Kimchi Pickles with Cass McCarthy

A staple in Korean cuisine, Kimchi is the heart and soul of Korean cooking and there are so many benefits to eating this delicious fermented goodness - not only for your health but for the environment. It's one of our favourite ways to reduce our food scraps.

One of our favourite home chefs Cass McCarthy has shared her Kimchi Pickles recipe with us - a delicious way to enjoy cucumbers all winter long!


Any gardener that has had a bumper cucumber or zucchini season will know that by the end of summer it is almost impossible to give them away. Before my love of fermentation and pickling began, I would leave piles of them on my neighbours doorstep and even managed to hide them amongst my family’s christmas presents one year, stuffed into socks and various packages. 

Nowadays I relish in having excess summer veg, because what can’t get eaten can be preserved for later, and that’s one of the greatest joys of seasonal eating. I was reflecting on this recently when picking cucumbers on a particularly hot and humid morning, thinking about how much I was looking forward to cooler weather and daydreaming about making kimchi again with the first harvest of wombok cabbages.

That’s when I had the idea for kimchi pickles and went straight into the kitchen to test it out. I was so delighted that they worked and now my kimchi cravings are well and truly satisfied until my cabbages are ready to harvest. 

I kept the recipe very simple and just used cucumbers, however you can also add carrot, radish and/or spring onion. Like all cultured foods, fermentation time will depend on the temperature in your kitchen and how sour you like them. The warmer it is, the faster they will ferment.

I recommend erring on the side of caution with these, because no-one likes a mushy pickle. You can also cut the slices thicker if you want to ferment them for longer. Traditionally kimchi contains fish sauce, however I have omitted this so that it is vegan friendly. 

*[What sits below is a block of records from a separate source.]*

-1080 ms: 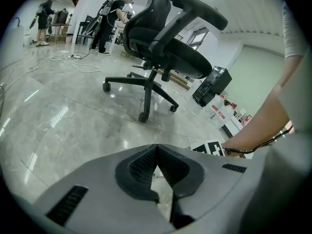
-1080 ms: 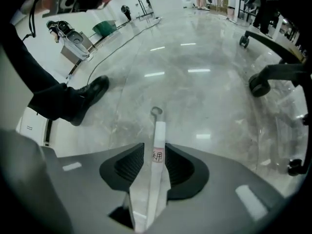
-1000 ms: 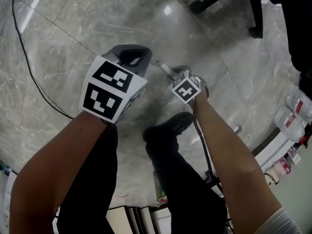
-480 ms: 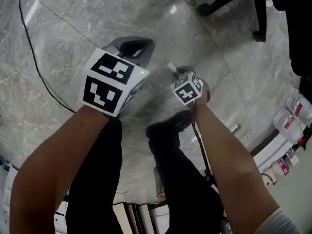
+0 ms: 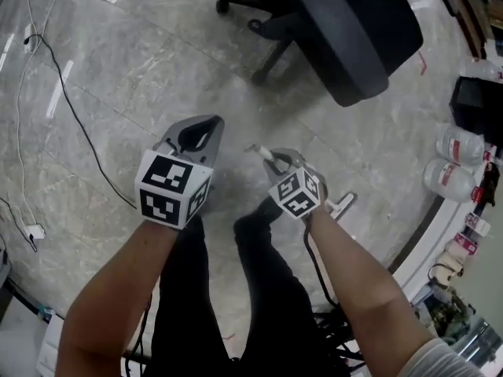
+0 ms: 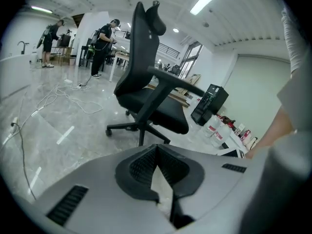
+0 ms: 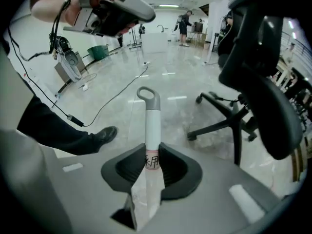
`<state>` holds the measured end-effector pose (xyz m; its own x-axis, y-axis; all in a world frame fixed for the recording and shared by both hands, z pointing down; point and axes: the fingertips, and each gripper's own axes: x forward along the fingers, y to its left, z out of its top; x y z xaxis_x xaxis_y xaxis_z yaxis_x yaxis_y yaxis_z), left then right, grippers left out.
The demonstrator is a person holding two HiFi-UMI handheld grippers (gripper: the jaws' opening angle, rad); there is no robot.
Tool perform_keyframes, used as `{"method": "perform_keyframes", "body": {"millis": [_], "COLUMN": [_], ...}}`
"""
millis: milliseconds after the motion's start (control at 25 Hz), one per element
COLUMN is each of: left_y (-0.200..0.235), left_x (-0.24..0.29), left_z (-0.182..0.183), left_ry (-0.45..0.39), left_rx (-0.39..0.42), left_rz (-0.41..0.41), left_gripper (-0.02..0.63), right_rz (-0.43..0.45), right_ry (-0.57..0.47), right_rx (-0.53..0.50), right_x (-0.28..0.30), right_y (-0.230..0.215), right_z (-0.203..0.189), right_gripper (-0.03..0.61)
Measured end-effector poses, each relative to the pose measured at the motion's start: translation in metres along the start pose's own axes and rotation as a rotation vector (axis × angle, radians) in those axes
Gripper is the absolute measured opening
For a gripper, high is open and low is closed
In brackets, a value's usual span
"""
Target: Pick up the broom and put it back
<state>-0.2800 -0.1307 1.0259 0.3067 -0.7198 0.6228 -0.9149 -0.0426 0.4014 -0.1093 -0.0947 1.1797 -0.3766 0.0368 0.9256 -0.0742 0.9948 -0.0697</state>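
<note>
The broom's white handle (image 7: 152,126), which ends in a grey loop, runs up between the jaws of my right gripper (image 7: 152,149). The jaws are shut on it just below a taped label. In the head view the handle's tip (image 5: 258,150) pokes out ahead of the right gripper (image 5: 275,160), and a pale stub (image 5: 343,203) shows beyond the wrist. The broom's head is hidden. My left gripper (image 5: 196,129) hangs beside it on the left, apart from the handle. Its pads meet at the tips (image 6: 157,147) with nothing between them.
A black office chair (image 5: 346,30) stands on the marble floor just ahead. Cables (image 5: 71,116) trail over the floor at the left. Plastic bottles (image 5: 456,144) and clutter line the right edge. My legs and a black shoe (image 7: 105,133) are below the grippers. People (image 6: 102,38) stand far off.
Both grippers have risen well off the floor, which now looks farther away. The office chair has come into view. The right gripper still holds the handle.
</note>
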Motion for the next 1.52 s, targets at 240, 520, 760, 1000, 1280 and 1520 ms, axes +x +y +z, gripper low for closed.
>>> {"method": "perform_keyframes", "body": {"millis": [240, 520, 760, 1000, 1280, 1520], "left_y": [-0.119, -0.265, -0.361, -0.429, -0.480, -0.489], "left_x": [-0.059, -0.108, -0.135, -0.167, -0.184, -0.175], "left_z": [0.114, 0.223, 0.298, 0.326, 0.361, 0.388], "left_ry": [-0.020, -0.056, -0.087, -0.112, -0.168, -0.198], "left_rx": [0.077, 0.131, 0.270, 0.318, 0.367, 0.376], "left_rz": [-0.057, -0.089, -0.106, -0.082, -0.075, -0.088], "left_gripper": [0.005, 0.005, 0.006, 0.006, 0.005, 0.005], "right_rz": [-0.179, -0.269, -0.331, -0.395, -0.430, -0.452], "right_ry": [-0.125, -0.209, -0.306, -0.411, -0.485, -0.482], "right_rx": [0.094, 0.193, 0.291, 0.382, 0.400, 0.372], "right_x": [-0.189, -0.384, -0.507, -0.588, -0.645, -0.658], "right_y": [-0.049, -0.080, -0.104, -0.108, -0.134, -0.163], "right_z": [0.024, -0.024, -0.066, -0.084, -0.077, -0.058], "right_gripper": [0.083, 0.086, 0.087, 0.087, 0.089, 0.091]}}
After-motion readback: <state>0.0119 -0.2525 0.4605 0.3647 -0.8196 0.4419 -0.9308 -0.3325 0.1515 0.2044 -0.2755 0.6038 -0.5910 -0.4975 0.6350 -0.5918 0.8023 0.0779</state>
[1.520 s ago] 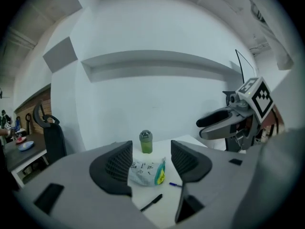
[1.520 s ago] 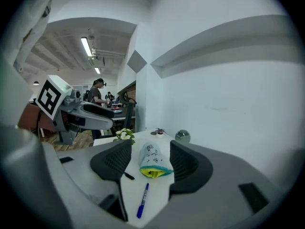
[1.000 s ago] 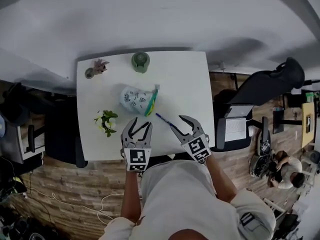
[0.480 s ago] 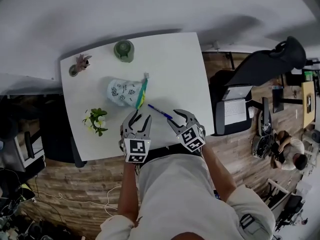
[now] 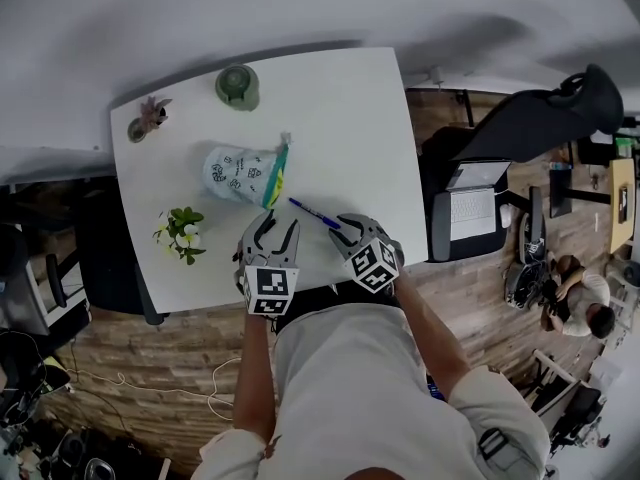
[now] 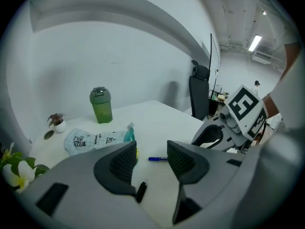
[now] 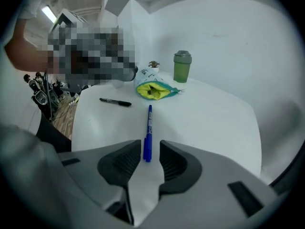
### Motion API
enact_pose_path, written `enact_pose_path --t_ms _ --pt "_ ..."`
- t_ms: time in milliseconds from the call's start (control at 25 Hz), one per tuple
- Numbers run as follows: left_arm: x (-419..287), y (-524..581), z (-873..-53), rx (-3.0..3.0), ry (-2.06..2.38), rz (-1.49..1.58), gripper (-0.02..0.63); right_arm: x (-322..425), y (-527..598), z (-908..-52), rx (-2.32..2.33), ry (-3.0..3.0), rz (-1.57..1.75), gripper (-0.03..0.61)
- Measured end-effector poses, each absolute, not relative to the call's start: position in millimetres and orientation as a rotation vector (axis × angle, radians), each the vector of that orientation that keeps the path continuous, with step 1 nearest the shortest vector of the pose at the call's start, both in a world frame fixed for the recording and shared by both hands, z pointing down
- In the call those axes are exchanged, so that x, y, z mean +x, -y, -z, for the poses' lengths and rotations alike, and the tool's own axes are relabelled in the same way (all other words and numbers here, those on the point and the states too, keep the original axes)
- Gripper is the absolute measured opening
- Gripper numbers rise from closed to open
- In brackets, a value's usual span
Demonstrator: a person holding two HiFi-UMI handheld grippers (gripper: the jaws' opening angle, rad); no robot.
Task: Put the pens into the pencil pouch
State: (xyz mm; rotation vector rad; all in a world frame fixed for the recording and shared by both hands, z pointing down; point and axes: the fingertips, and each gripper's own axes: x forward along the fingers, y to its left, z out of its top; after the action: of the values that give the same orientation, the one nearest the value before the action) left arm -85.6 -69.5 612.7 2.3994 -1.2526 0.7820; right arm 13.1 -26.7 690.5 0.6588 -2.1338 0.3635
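The patterned pencil pouch [image 5: 238,173] lies on the white table [image 5: 340,108], its yellow-lined mouth [image 7: 152,90] open toward me. From near that mouth a blue pen [image 5: 313,213] runs toward my right gripper [image 5: 347,232]. In the right gripper view the pen's near end [image 7: 147,152] lies between the jaws, which have just been closing; the pads stand a little apart from it. My left gripper [image 5: 270,231] is low over the table. Its jaws have just been closing a little and stay open, with a black pen [image 6: 140,191] on the table below them.
A green bottle [image 5: 237,85] and a small potted plant [image 5: 150,116] stand at the far side of the table. White flowers [image 5: 180,233] lie at the left edge. A black office chair [image 5: 540,128] stands to the right of the table.
Both grippers have come down toward the table. The right one now has the blue pen's near end between its jaws, which have narrowed.
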Motion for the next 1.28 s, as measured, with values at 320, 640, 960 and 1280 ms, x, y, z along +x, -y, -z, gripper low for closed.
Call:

  • 2 large cucumbers, thinly sliced
  • 1 tsp sea salt
  • 1 small onion, chopped
  • 5cm knob ginger, chopped
  • 2 garlic cloves, crushed
  • 2 tbsp gochugaru (Korean chilli powder) or 3 cayenne chillies, deseeded
  • 2 tsp tamari 


  1. Finely slice the cucumbers into a bowl, toss with the sea salt and leave it for 10 minutes.
  2. Place the onion, ginger, garlic, chilli and tamari in a food processor and puree until smooth. You can use a mortar and pestle if you prefer.
  3. Massage the chilli mixture into the cucumbers and place inside a clean glass jar. Push the cucumbers down so that they are fully submerged under the liquid (use a small weight or sterilised stone if need be) and fasten the lid.
  4. Sit the jar on a small dish to catch any liquid that may spill out of the top and taste them in 24 hours. If you are happy with the flavour store them in the fridge, otherwise leave them for another 12-24hrs before tasting again. Just be mindful that it doesn’t take long for a crunchy pickle to turn soggy, so taste them often if you are leaving them for longer.